WORK REQUEST: Print the listing below verbatim, passing over each picture.

SUPPLIED DATA:
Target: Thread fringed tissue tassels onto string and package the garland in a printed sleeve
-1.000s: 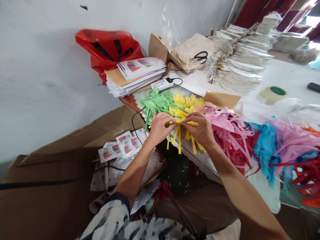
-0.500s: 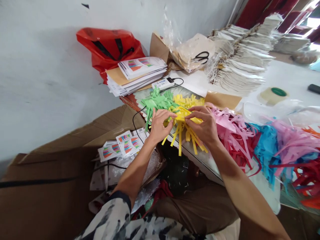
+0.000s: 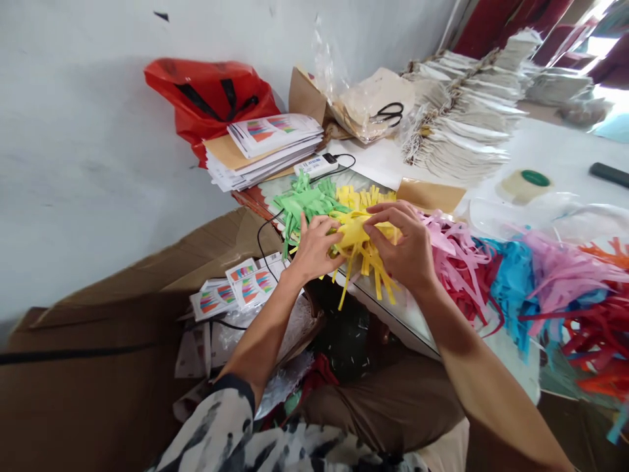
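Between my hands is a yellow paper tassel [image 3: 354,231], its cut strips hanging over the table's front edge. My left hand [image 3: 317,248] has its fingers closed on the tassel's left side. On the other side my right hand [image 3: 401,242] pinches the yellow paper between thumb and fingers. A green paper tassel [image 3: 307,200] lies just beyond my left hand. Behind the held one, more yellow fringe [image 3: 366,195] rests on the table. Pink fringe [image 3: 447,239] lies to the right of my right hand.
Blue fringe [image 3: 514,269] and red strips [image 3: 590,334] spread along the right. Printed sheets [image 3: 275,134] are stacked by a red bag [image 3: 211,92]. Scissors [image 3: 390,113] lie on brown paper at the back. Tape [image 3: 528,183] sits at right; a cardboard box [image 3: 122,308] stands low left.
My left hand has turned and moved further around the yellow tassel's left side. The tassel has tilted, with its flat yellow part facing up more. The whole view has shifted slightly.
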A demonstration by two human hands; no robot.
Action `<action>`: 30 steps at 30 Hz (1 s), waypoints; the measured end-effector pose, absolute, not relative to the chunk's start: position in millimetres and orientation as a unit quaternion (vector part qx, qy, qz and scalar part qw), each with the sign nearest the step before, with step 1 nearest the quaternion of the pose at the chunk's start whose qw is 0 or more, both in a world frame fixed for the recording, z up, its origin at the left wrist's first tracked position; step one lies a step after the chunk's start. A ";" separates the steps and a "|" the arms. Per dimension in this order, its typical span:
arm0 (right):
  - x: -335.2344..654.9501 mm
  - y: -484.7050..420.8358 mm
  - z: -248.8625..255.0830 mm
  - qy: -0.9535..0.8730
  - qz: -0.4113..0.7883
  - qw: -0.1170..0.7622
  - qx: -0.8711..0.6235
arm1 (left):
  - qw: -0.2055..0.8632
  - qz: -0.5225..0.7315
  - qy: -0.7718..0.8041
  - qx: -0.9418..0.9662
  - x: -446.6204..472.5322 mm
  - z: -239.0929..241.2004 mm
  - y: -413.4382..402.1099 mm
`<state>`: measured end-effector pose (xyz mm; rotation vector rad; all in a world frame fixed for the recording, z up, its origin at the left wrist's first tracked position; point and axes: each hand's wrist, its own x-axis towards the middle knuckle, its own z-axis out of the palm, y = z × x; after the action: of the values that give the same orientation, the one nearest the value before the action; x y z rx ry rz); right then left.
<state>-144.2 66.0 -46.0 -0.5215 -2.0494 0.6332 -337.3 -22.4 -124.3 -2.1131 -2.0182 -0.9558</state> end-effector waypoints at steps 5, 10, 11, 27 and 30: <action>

RESPONSE AREA:
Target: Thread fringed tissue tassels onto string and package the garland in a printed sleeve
-1.000s: 
-0.500s: 
+0.000s: 
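Between my hands is a yellow paper tassel [image 3: 354,231], its cut strips hanging over the table's front edge. My left hand [image 3: 317,248] has its fingers closed on the tassel's left side. On the other side my right hand [image 3: 401,242] pinches the yellow paper between thumb and fingers. A green paper tassel [image 3: 307,200] lies just beyond my left hand. Behind the held one, more yellow fringe [image 3: 366,195] rests on the table. Pink fringe [image 3: 447,239] lies to the right of my right hand.
Blue fringe [image 3: 514,269] and red strips [image 3: 590,334] spread along the right. Printed sheets [image 3: 275,134] are stacked by a red bag [image 3: 211,92]. Scissors [image 3: 390,113] lie on brown paper at the back. Tape [image 3: 528,183] sits at right; a cardboard box [image 3: 122,308] stands low left.
My left hand has turned and moved further around the yellow tassel's left side. The tassel has tilted, with its flat yellow part facing up more. The whole view has shifted slightly.
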A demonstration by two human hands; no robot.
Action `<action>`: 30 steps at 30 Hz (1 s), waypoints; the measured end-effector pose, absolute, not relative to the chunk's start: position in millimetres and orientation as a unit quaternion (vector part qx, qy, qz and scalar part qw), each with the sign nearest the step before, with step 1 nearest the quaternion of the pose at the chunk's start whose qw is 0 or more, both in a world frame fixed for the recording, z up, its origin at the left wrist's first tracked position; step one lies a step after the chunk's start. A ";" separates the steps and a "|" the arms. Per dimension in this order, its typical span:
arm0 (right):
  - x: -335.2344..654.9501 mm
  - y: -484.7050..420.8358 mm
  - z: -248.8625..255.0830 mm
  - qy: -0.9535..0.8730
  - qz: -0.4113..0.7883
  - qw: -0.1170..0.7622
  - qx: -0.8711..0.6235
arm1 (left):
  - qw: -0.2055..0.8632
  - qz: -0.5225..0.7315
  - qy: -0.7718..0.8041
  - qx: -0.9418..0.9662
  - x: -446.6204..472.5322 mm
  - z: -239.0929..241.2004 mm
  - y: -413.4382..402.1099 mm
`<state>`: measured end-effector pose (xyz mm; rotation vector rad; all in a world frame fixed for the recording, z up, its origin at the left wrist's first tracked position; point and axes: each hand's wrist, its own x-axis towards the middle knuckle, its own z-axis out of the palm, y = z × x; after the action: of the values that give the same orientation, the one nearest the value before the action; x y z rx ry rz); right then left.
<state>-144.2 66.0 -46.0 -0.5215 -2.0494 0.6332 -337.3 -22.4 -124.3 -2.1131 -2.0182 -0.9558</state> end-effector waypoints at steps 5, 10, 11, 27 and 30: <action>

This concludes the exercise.